High-performance GTFS feed validator with Python bindings. Written in Rust, exposed via PyO3.

Installation

pip install gtfs-guru

From Source

pip install maturin
maturin build --release
pip install target/wheels/gtfs_guru-*.whl

Quick Start

import gtfs_guru

# Validate a GTFS feed
result = gtfs_guru.validate("/path/to/gtfs.zip")

print(f"Valid: {result.is_valid}")
print(f"Errors: {result.error_count}")
print(f"Warnings: {result.warning_count}")

# Print errors
for error in result.errors():
    print(f"{error.code}: {error.message}")

API Reference

Functions

validate(path, country_code=None, date=None) -> ValidationResult

Validate a GTFS feed.

Parameters:

  • path (str): Path to GTFS zip file or directory
  • country_code (str, optional): ISO country code (e.g., "US", "RU")
  • date (str, optional): Validation date in YYYY-MM-DD format

Returns: ValidationResult object

Example:

result = gtfs_guru.validate(
    "/path/to/gtfs.zip",
    country_code="US",
    date="2025-01-15"
)

async validate_async(path, country_code=None, date=None, on_progress=None) -> ValidationResult

Validate a GTFS feed asynchronously (non-blocking).

Parameters:

  • path (str): Path to GTFS zip file or directory
  • country_code (str, optional): ISO country code
  • date (str, optional): Validation date in YYYY-MM-DD format
  • on_progress (Callable[[ProgressInfo], None], optional): Callback for progress updates

Example:

import asyncio

async def main():
    def on_progress(info):
        print(f"{info.stage}: {info.current}/{info.total}")
        
    result = await gtfs_guru.validate_async(
        "/path/to/gtfs.zip",
        on_progress=on_progress
    )
    
asyncio.run(main())

version() -> str

Get validator version.

>>> gtfs_guru.version()
'0.9.0'

notice_codes() -> list[str]

Get list of all available notice codes.

>>> len(gtfs_guru.notice_codes())
164
>>> gtfs_guru.notice_codes()[:3]
['attribution_without_role', 'bidirectional_exit_gate', 'block_trips_with_overlapping_stop_times']

notice_schema() -> dict

Get schema for all notice types with descriptions and severity levels.

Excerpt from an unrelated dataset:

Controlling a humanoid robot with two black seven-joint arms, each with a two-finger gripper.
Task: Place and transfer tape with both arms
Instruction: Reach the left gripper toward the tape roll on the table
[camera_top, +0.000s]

>>> schema = gtfs_guru.notice_schema()
>>> schema['missing_required_field']
{'severity': 'ERROR', 'description': '...'}

Classes

ValidationResult

Result of GTFS validation.

Attributes:

Attribute Type Description
is_valid bool True if no errors
error_count int Number of errors
warning_count int Number of warnings
info_count int Number of info notices
validation_time_seconds float Validation time in seconds
notices list[Notice] All validation notices

Methods:

# Get notices by severity
errors = result.errors()       # List[Notice]
warnings = result.warnings()   # List[Notice]
infos = result.infos()        # List[Notice]

# Filter by notice code
notices = result.by_code("missing_required_field")  # List[Notice]

# Export
result.save_json("/path/to/report.json")
result.save_html("/path/to/report.html")
json_str = result.to_json()   # str
report = result.to_dict()     # dict

Notice

A single validation notice.

Attributes:

Attribute Type Description
code str Notice code (e.g., "missing_required_field")
severity str "ERROR", "WARNING", or "INFO"
message str Human-readable message
file str | None GTFS filename
row int | None CSV row number
field str | None Field name

Methods:

# Get context field
value = notice.get("fieldName")  # Any | None

# Get all context
ctx = notice.context()  # dict[str, Any]

Examples

Basic Validation

import gtfs_guru

result = gtfs_guru.validate("/path/to/gtfs.zip")

if result.is_valid:
    print("Feed is valid!")
else:
    print(f"Found {result.error_count} errors")
    for error in result.errors():
        print(f"  - {error.code}: {error.message}")

Detailed Analysis

from collections import Counter

result = gtfs_guru.validate("/path/to/gtfs.zip")

# Count notices by code
error_counts = Counter(e.code for e in result.errors())
for code, count in error_counts.most_common(10):
    print(f"{code}: {count}")

# Find all missing required fields
for notice in result.by_code("missing_required_field"):
    file = notice.file
    field = notice.get("fieldName")
    row = notice.row
    print(f"{file}:{row} - missing {field}")

Save Reports

result = gtfs_guru.validate("/path/to/gtfs.zip")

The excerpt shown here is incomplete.